Gang Area Turned Culinary Hotspot

Staff Writer
Slums of Rio flaunt robust flavors as they become safe to visit
Jeff Belmonte

We’ve all heard that the next culinary power lies in Latin America, but did anyone think it might come from the slums? The Favelas of Rio de Janeiro, of Rio de Janeiro, lower-class villages that were once famous for mass gang violence and drug smuggling, have taken a surprising turn in recent years and now known as hot culinary destinations in Brazil. Now restored, the Favelas of Rio are becoming popular attractions to foreigners for their low priced dishes and high-quality, authentic plates, while locals still stay away because of their strongly held belief that the Favelas remain unsafe.

Sergio Bloch, critically acclaimed director and now editor of the Portuguese written guide, The Gastronomic Guide to the Favelas of Rio, said to the Associated Press “Food is an excellent tool for breaking down prejudice. For people with lingering worries about danger or prejudice against these places that were impossible to visit for so long, food is a wonderful reason to actually visit a favela.”
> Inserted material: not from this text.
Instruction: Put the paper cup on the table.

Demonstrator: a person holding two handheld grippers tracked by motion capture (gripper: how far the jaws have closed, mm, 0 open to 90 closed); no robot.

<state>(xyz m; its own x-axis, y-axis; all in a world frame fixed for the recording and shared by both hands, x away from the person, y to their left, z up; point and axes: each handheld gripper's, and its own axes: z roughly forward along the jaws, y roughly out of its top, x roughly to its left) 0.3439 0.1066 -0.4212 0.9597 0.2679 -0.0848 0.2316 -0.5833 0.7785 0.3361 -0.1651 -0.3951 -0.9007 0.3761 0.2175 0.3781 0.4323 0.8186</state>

With Brazilian favorites like prime cuts of meat in bean based stews and popular and foreign cuisine like sushi becoming available, tourists are now happily passing up on hikes to see Christ the Redeemer to enjoy a perfectly balanced bowl of rice and beans instead.

These territories, however, come with their own complications besides just violence. For what most of these Favela’s have in scenery and robust flavor, they lack in sanitation. “We went to places where the food was great, but where the smell from a nearby dumpster made it untenable,” said Bloch to the Associated Press. For his guide, Bloch reviewed 97 different restaurants and food providers in eight restored Favelas villages.